Tabii ki 1876 Kanun-u Esasiye’sinin padişah II. Abdulhamit’e tanıdığı Meclis-i Umumi’yi açma ve kapama yetkisine benzer bir yetkiyi (13 Şubat 1878’de Meclisi süresiz tatil etmişti), günümüzün Türkiye Cumhuriyeti anayasasında cumhurbaşkanı için istemek de aramak da bunca yıl sonra hayli acayip olurdu.

 

Kılıçdaroğlu “TBMM seçimlerini yenileme” yerine “TBMM’yi fesih” cümlesini kullanırken işin bu noktaya geleceğinin farkında mıydı, bilinmez.

 

Bir süre önce de TBMM’deki çoğunluk ile cumhurbaşkanının farklı partilerden olması halinde uyumsuzluk yaşanabileceğine dikkat çekmeye çalışırken “başbakanla cumhurbaşkanı arasında anlaşmazlık asıl bu sistemde yaşanır” mealinde bir cümle sarfedip, epey tartışmaya yol açmıştı.

 

Yetkinin özeti

 

Şunlarla bitireyim.

 

* Ne mevcut anayasa maddeleri, ne de referanduma götürülen değişiklikler, kimseye kurum olarak TBMM’yi feshetme yetkisi veriyor.
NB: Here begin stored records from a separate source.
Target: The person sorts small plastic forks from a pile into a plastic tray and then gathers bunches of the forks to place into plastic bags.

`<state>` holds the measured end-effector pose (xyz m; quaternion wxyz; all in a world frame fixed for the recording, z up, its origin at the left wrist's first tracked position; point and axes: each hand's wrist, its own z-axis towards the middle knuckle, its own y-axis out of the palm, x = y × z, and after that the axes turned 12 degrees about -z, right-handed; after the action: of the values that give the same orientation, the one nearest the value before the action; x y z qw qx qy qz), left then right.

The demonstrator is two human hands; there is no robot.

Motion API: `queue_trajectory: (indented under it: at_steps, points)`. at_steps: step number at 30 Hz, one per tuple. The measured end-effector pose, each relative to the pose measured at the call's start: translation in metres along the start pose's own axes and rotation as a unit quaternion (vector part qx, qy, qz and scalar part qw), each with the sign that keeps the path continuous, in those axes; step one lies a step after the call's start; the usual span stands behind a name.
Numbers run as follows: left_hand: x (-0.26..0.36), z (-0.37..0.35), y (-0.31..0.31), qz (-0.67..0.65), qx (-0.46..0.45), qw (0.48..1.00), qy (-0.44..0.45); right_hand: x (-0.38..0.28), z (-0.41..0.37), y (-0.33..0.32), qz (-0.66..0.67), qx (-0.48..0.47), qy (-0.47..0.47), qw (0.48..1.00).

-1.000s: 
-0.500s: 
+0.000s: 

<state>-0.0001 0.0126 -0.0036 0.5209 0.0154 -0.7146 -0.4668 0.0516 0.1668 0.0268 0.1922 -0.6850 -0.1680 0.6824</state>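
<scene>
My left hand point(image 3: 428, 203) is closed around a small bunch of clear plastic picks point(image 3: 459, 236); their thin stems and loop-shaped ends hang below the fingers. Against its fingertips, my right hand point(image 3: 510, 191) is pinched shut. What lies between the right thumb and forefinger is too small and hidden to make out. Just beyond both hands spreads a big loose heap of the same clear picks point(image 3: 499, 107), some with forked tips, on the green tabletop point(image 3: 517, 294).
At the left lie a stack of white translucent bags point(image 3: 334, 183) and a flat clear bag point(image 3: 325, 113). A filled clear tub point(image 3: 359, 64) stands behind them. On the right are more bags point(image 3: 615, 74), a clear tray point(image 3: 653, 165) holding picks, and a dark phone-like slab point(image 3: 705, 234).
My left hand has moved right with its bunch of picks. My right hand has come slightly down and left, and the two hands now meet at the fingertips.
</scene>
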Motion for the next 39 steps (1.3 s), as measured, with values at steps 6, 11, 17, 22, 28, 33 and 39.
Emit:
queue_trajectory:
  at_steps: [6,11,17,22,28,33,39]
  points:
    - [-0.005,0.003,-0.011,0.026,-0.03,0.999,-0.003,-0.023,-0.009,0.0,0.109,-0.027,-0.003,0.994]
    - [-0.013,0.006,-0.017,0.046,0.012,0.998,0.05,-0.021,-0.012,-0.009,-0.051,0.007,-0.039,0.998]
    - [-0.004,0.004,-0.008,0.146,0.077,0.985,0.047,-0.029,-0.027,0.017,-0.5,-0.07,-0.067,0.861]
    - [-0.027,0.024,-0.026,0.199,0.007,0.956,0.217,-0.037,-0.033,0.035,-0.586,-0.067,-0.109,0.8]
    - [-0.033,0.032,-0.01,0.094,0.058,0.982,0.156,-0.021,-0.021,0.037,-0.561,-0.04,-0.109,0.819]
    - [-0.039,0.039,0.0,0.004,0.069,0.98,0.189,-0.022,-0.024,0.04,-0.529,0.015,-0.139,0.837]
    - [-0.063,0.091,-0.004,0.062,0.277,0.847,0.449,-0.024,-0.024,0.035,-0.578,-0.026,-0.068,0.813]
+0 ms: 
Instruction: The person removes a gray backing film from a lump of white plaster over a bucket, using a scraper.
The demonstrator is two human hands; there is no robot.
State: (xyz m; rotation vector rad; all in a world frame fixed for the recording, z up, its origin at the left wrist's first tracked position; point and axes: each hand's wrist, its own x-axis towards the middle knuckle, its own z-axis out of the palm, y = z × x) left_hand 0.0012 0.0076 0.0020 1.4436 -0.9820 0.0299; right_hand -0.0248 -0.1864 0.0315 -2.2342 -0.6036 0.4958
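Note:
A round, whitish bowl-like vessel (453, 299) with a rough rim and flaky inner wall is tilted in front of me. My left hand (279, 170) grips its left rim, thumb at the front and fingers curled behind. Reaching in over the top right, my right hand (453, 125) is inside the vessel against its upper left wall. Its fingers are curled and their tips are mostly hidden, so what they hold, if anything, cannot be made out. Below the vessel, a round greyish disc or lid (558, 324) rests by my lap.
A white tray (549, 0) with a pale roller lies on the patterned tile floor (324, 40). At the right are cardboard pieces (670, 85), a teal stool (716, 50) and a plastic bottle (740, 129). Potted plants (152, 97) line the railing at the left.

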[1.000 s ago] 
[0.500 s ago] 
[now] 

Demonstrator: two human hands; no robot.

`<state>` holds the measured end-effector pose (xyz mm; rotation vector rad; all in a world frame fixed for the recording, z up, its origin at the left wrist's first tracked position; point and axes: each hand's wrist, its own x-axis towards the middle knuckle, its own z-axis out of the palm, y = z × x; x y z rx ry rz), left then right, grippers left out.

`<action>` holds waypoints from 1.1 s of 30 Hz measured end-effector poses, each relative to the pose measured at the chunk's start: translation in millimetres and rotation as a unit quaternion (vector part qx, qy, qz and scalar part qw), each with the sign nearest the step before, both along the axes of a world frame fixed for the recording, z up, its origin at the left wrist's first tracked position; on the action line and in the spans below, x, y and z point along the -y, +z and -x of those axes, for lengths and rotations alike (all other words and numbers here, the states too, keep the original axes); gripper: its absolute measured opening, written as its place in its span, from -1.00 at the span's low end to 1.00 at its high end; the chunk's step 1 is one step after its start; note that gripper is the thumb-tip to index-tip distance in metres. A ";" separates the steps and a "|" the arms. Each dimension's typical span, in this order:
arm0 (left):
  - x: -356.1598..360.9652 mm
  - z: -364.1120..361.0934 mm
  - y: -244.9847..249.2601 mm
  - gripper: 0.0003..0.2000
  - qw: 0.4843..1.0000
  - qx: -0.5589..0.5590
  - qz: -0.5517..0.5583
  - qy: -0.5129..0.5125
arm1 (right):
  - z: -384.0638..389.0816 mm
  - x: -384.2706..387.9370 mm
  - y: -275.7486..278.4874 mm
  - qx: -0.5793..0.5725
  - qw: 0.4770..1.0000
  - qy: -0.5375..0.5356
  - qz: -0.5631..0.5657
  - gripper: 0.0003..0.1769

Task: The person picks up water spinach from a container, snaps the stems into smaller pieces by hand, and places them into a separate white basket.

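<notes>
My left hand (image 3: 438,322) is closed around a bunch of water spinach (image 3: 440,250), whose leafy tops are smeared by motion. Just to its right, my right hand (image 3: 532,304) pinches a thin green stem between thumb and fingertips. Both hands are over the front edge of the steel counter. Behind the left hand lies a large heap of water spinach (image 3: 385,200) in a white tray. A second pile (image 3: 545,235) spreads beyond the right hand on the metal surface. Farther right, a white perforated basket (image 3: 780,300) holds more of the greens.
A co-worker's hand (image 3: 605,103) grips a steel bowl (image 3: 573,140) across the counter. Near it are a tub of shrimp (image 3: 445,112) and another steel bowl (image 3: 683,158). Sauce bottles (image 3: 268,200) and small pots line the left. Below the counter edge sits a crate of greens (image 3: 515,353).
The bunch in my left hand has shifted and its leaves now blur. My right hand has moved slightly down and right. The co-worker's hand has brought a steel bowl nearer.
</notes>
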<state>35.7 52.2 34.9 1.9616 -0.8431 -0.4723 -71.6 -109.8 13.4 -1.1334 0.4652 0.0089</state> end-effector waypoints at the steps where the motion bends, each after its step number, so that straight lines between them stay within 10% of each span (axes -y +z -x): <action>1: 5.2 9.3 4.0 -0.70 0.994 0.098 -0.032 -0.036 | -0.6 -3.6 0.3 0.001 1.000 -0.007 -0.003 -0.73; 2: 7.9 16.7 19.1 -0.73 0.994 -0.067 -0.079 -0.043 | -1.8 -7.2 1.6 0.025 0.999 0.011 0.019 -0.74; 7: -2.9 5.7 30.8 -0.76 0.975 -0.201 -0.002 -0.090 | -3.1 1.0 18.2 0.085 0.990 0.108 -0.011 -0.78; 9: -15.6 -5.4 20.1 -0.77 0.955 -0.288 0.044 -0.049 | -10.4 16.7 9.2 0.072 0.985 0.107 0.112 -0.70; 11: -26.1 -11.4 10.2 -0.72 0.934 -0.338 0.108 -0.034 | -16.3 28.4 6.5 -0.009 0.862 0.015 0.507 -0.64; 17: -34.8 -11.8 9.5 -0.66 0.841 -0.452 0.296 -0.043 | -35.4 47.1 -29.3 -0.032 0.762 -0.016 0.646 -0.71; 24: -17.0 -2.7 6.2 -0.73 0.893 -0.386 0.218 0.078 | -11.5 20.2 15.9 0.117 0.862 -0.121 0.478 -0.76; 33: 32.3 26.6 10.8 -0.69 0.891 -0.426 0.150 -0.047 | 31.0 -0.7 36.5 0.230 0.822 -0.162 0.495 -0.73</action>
Zaten veremez de.

 

* Referanduma götürülen anayasa değişikliği ise, cumhurbaşkanına herhangi bir gerekçeye bağlı olmaksızın TBMM’yi yeniden seçime götürme yetkisi veriyor. Kendi cumhurbaşkanlığı seçiminin de yenilenmesini göze alan cumhurbaşkanı buna rahatlıkla başvurabilir.

 

* Daha önce 45 gün içerisinde bünyesinden bir hükümet çıkaramayan TBMM, cumhurbaşkanının kararıyla yeniden seçime götürülüyordu. Şimdi, muhalif TBMM çoğunluk partisi veya partileriyle uyum sağlayamayan cumhurbaşkanı, kendisine tanınan yetkiyle tek başına TBMM ve cumhurbaşkanlığı seçimlerini yenileme kararı alabilir.

 

* Meclisteki partilerin seçimlerin yenilenmesi yönünde karar alabilmeleri için 600 milletvekilinden 360’ının (üye tam sayısının beşte üç çoğunluğuyla) lehte oy kullanması gerekir. Halbuki şimdi, TBMM’nin seçimleri yenileme kararı için basit çoğunluk yeterlidir.